For the past few months the Cordiant saga has provided the City with high-quality entertainment. It has had all the ingredients of an outstanding business saga, with great characters, twists and turns, and high stakes. However, the history of Cordiant also provides the thoughtful investor with some worthwhile reminders and pointers.
Cordiant was created out of the remnants of the Saatchi & Saatchi agency, which crashed in the recession of the early '90s. For most of its 10-year life, it has been a constituent of the London Stock Exchange mid-market and media indices. Its demise is a salutary reminder that, although these indices have shown considerable growth in value over the 10-year period, the same is not necessarily true of their members. Companies have life-cycles and the average life expectancy of companies is getting shorter.
The principal reason for Cordiant having such a short life was its debt-funded acquisition of Lighthouse shortly before the advertising recession. Although many investors thought that Cordiant had overpaid at the time, the possibility that the Lighthouse acquisition could threaten Cordiant's very existence was not considered seriously. For any investor old enough to remember what happened to Saatchi & Saatchi, this may have been a mistake.
Cordiant's viability as an independent company effectively came to an end when two key clients decided to take their business elsewhere. This was probably prompted by changes, or rumoured changes, in key relationship managers. In many professional services businesses, the goodwill that investors often credit to the company may, in reality, belong to individual executives.

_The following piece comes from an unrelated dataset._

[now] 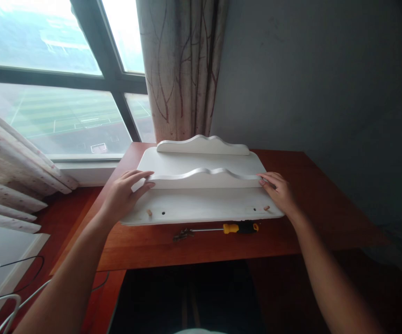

It is essential that these individuals are sufficiently incentivised to act in the best interests of shareholders. When a company gets into a downward spiral, this can be exceedingly difficult to achieve.
One of the theoretical attractions to being a shareholder is that you have a vote. Through votes cast at general meetings of a company, the shareholders are supposed to be able to exert control through effecting changes to management. However, once a company's trading position deteriorates to the point where it is in breach of its debt covenants, effective control begins to pass to the lenders.
At the point where a company can no longer meet its debt payment obligations, the lenders are very much in control and equity becomes valueless.
It is often the cash-flow covenant that triggers this process and it is the lack of cash to make payments to the lenders that marks its end. However, many investors pay little attention to cash flow, focusing instead on narrow measures of profit, such as EBITDA or earnings per share. In so doing, they miss the early warning signs of potential
terminal value decline.
The final lesson must be not to blame the executives, who are brought in to try to turn a bad situation around if things do not work out.
If investors are to attract quality managers to try to protect residual value and engineer a recovery from a desperate situation, they must remunerate them properly and have realistic expectations of their chances of success.
Investors have only themselves to blame if they delay replacing poor management until it is too late.